Since my daughter's diagnosis, she has been much happier and allowed to be more herself instead of shoved into acting more "normal" which is what everyone was trying to do.
I find it extraordinarily sad that a kid needs a diagnosis in order to be "allowed" to be themselves to begin with. The fact that people, by default, want to shove everyone into the same stupid box speaks volumes about our society, and not in a good way.
I've found a lot of parenting articles I've read on ASD children are written more to neurotypical parents. You're supposed to keep calm, give choices, go through some sensory routines, etc. Ok, that's great and all, but what do you do if your own nervous system is going bonkers at the same time? I try, but it's sooo difficult and I feel like a failure.
The advice is still sound for AS/D parents, and I've found that forcing my voice to stay calm also helps me cope with the situation when it does escalate to that point. If all else fails, I tag-team with my husband, because in the moment, it's generally a "good cop, bad cop" type of thing and the first responding parent is the "bad cop" to my son. By letting one of us be the "bad guy" for the escalation part, it makes my son be more receptive to the other parent.
That said, I've found the best way to deal with those situations is to preempt them. I've found there are a number of ways to do this.
My son and I have probably about a 75% overlap in what sensory input overstimulates us, so I've learned to trust my own senses, and if I feel like I'm getting overwhelmed by the environment, I bring up those concerns and I try to be mindful about what, exactly, is causing that, so I can find ways to either adapt the environment or give my son adaptations. In situations where I can't control the environment and his physical coping tools aren't adequate, I can go in prepared to have to deal with a meltdown, either by planning a way to break away for a while so he can get a break, or making sure we're not in that environment for too long.
I've also learned to watch for his pre-meltdown, "I'm getting overstimulated" cues. Since his big sensory overload sense is hearing, he'll often start folding his ear into his ear canal, basically in an attempt to block out the sound. That's the cue to get him to a quiet place, or at the least, get him headphones to block out the sound. By catching the signs of a meltdown before it happens, it saves both him and me from the nervous system explosion that often happens in that situation.
We've also taught him that his bedroom is his safe place, where he can go when he needs some time to chill, and we'll respect that. It's painted a very dark blue, and has a curtain on the one window, so it stays pretty dark even in the day time. Sometimes, we'll have him go to his room when he already starts into the meltdown, but we've done our best to make sure he realizes that it's not punishment, because I refuse to punish him for melting down (if he gets to the point that he's destroying things, that's a bit different, but it's largely a matter of "these are the consequences of your actions here, so let's try to avoid getting to this point"). Likewise, we've worked with his school and the after school program to ensure he has a quiet place to retreat to for a little bit. At school, it's the intervention specialist's room and at the after school program, it's just a spare room that's generally unoccupied. It's been working phenomenally well, and when he starts getting overwhelmed, he simply goes to that room for about 20 minutes, and then he's ready to rejoin the main group.

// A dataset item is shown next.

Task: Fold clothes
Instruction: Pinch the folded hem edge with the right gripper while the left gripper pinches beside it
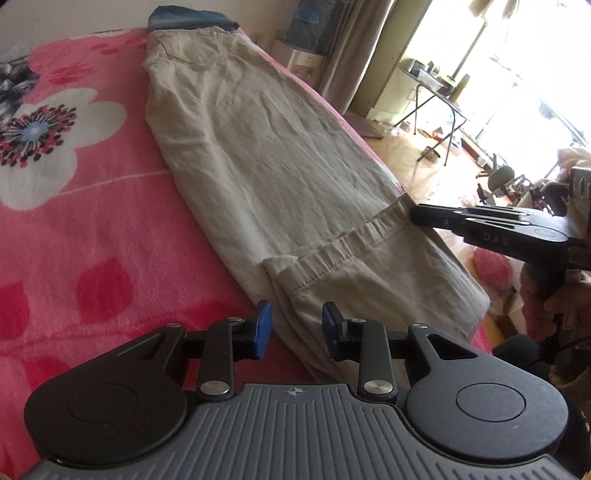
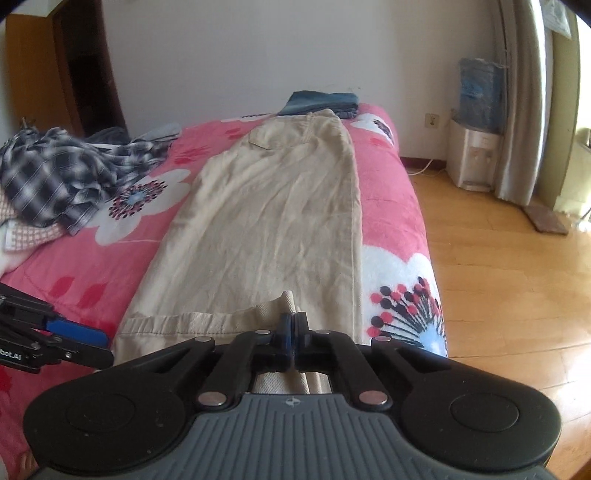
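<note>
Beige trousers (image 1: 258, 147) (image 2: 266, 221) lie lengthwise on a pink flowered blanket (image 1: 74, 229) (image 2: 391, 206), waistband far away, leg hems near me. My right gripper (image 2: 293, 332) is shut on the hem, and a pinch of cloth rises just beyond its pads. From the left wrist it comes in from the right, the right gripper (image 1: 419, 218) meeting the hem's right end. My left gripper (image 1: 297, 328) stands open at the hem's left corner; cloth lies between its blue pads (image 1: 263, 328), which do not press it. In the right wrist view the left gripper (image 2: 103, 343) sits beside that corner.
Folded blue jeans (image 1: 192, 16) (image 2: 321, 101) lie past the waistband. A crumpled plaid shirt (image 2: 62, 173) is heaped at the left of the bed. Right of the bed are wooden floor (image 2: 517, 277), a water dispenser (image 2: 476, 147) and a folding table (image 1: 436, 92). A hand (image 1: 535, 306) holds the right gripper.
</note>
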`<state>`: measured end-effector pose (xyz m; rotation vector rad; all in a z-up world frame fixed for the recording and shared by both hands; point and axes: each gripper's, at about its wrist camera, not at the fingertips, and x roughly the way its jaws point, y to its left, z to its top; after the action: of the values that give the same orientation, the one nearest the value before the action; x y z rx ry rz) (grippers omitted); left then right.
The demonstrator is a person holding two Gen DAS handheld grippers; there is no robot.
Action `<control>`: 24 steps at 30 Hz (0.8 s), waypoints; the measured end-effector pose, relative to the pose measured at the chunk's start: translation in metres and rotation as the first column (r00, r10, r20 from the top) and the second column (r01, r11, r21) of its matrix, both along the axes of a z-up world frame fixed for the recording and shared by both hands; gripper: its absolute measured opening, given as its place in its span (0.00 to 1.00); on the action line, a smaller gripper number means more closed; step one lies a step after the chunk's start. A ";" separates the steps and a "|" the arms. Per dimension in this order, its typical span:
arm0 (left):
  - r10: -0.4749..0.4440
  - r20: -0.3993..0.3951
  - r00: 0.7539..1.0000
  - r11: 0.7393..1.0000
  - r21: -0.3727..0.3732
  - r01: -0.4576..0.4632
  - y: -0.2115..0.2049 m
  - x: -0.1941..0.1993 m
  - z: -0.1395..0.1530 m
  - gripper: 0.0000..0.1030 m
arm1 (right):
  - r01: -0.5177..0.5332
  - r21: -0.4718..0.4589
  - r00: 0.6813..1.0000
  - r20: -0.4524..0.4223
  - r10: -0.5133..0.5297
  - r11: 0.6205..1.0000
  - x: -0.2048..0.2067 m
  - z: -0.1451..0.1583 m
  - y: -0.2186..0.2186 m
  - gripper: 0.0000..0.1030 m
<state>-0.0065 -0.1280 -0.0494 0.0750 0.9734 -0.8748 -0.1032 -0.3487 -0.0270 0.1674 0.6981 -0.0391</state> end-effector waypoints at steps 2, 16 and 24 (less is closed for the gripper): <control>0.003 0.005 1.000 1.000 -0.006 -0.003 0.006 0.000 0.003 0.29 | 0.009 0.015 1.000 0.020 -0.009 1.000 0.001 0.001 -0.002 0.00; -0.022 -0.033 0.999 1.000 -0.007 0.021 -0.002 0.004 0.001 0.29 | 0.072 0.084 0.997 -0.033 -0.070 0.994 0.004 -0.019 -0.009 0.01; -0.004 -0.053 0.999 1.000 0.019 0.005 -0.009 0.013 -0.009 0.29 | 0.085 0.084 0.996 -0.039 -0.082 0.993 0.005 -0.021 -0.006 0.01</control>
<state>0.0064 -0.1372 -0.0582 0.0707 1.0321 -0.8753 -0.0983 -0.3551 -0.0475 0.2789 0.7285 -0.0925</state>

Personally, I need to watch it with my Aspie son. He is constantly disobedient and I try to enforce discipline with stern voice, posture, etc., but I am getting the impression that he is afraid of me, as he generally prefers his mom over me. She is easier on him though. I get attacked for not being affectionate enough, but how do you get affectionate with an aloof kid? I do not have these issues with my daughter at all. She takes readily to me. She does have her issues though. Tell her what she cannot have or do and you'll have a fit throwing drama queen thrashing around on the floor!

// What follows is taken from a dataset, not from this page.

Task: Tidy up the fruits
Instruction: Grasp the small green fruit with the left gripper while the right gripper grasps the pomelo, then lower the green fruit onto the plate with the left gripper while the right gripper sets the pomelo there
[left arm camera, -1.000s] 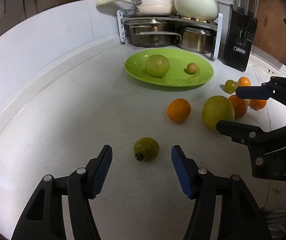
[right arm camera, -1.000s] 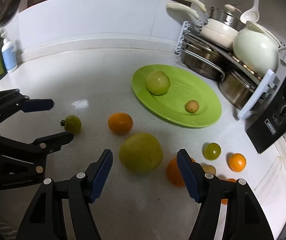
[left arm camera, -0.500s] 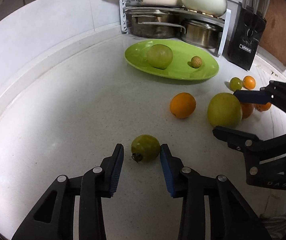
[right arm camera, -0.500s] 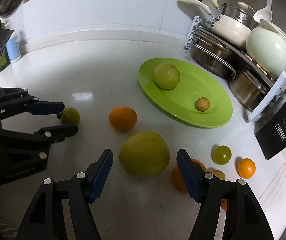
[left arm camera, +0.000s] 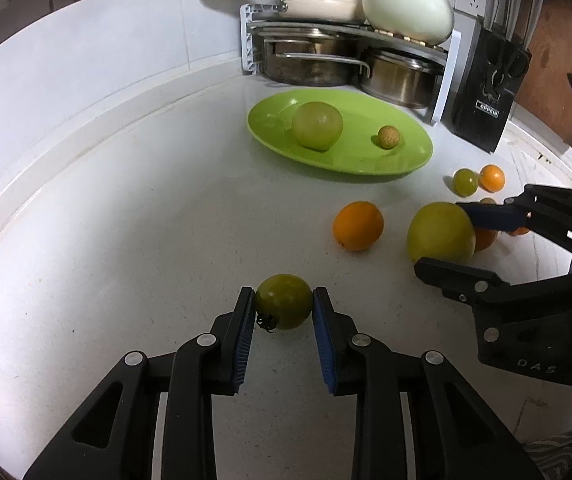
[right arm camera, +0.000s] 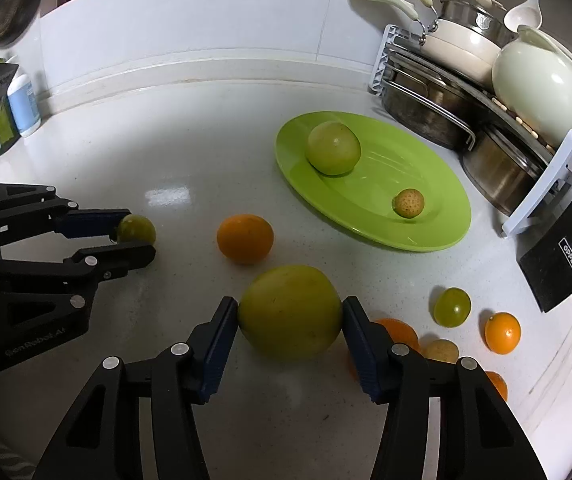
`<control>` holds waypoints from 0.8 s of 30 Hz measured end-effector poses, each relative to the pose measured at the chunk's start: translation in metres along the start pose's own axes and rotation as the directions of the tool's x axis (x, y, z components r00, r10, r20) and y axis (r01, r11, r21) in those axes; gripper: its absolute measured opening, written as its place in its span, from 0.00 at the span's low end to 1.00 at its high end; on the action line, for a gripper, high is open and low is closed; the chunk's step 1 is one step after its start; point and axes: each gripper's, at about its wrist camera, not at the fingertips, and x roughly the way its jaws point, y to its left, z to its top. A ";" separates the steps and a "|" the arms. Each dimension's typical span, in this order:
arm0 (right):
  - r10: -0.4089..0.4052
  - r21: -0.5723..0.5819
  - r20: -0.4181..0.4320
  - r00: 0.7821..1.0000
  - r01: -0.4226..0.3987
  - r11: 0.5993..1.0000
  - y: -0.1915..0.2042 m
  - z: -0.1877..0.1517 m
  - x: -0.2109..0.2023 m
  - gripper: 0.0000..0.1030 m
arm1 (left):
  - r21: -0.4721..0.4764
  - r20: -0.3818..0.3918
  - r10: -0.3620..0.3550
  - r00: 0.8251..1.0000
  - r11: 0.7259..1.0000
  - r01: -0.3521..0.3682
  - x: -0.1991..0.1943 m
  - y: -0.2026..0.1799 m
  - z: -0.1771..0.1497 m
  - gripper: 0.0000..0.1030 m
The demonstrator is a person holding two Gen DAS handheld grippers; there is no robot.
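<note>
Two pickups at once here: the left gripper (left arm camera: 284, 306) has its jaws closed on the small green tomato (left arm camera: 283, 306), pads pressing both flanks, the fruit not yet lifted off the table (left arm camera: 134, 216). The right gripper (right arm camera: 290, 314) has just been closing its jaws, and the pads now touch both sides of the big yellow-green fruit (right arm camera: 290, 312), which also sits on the table. On progress, it looks early: the green plate (right arm camera: 438, 216) holds only two pieces, a pale green fruit (right arm camera: 333, 147) and a little speckled one (right arm camera: 409, 203). Left loose are the orange (right arm camera: 245, 239) in the middle, the green grape-like fruit (right arm camera: 452, 307), the small orange fruit (right arm camera: 502, 333) and a few more half hidden behind the right gripper's fingers. Room to move looks good: open table lies between both grippers and the plate, with the orange the only thing along the way. The plate's far rim sits near the pot rack (right arm camera: 458, 92), and the knife block (right arm camera: 566, 248) stands just beside the loose cluster, so the tight side is the far right.
</note>
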 end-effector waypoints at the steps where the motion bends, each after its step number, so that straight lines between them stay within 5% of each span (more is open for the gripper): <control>1: 0.003 0.004 0.002 1.000 -0.003 1.000 -0.001 0.000 -0.001 0.53 | -0.001 0.005 0.000 1.000 1.000 0.000 -0.001 0.000 0.001 0.28; 24: -0.024 0.123 0.169 0.985 0.003 0.992 -0.041 0.030 -0.055 0.52 | 0.005 0.145 -0.035 0.989 0.999 0.034 -0.046 -0.007 0.047 0.28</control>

How do you be affectionate with an aloof kid? Realize that affection doesn't have to mean hugs and kisses. Affection can be sharing in what he likes to do, or just listening to him talk about his special interest.

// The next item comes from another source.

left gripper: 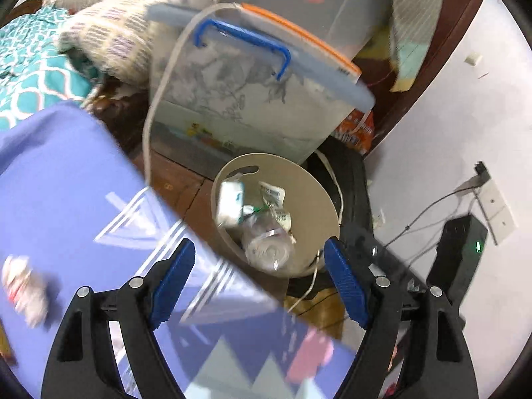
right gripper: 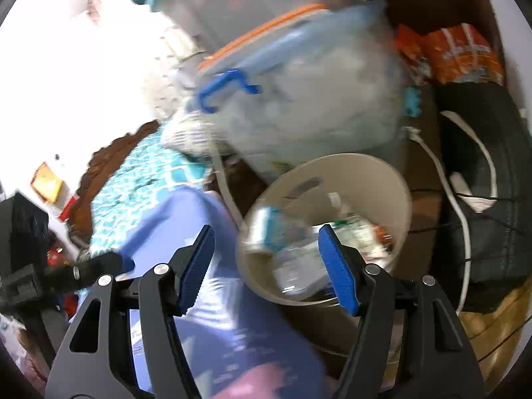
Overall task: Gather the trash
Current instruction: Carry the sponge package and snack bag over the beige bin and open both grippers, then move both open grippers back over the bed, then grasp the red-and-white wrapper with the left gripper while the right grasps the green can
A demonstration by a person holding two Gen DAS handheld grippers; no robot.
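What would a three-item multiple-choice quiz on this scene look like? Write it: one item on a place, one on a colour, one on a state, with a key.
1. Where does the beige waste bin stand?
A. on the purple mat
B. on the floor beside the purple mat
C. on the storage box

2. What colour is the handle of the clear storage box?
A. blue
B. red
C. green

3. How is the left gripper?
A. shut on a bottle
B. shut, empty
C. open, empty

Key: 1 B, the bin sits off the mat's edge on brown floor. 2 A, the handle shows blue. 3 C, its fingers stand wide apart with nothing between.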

For example, my son is big into Pokemon right now. He can name a good chunk of at least the original couple of sets and is greatly enjoying the card game. So, we play a round or two with him each night (which is easier now that we have a couple of decks for a little variety), and he absolutely loves it.
If you're doing stuff like that, the haters can go pound sand.
As for the discipline, I think the stuff above this quote will be helpful for you, too.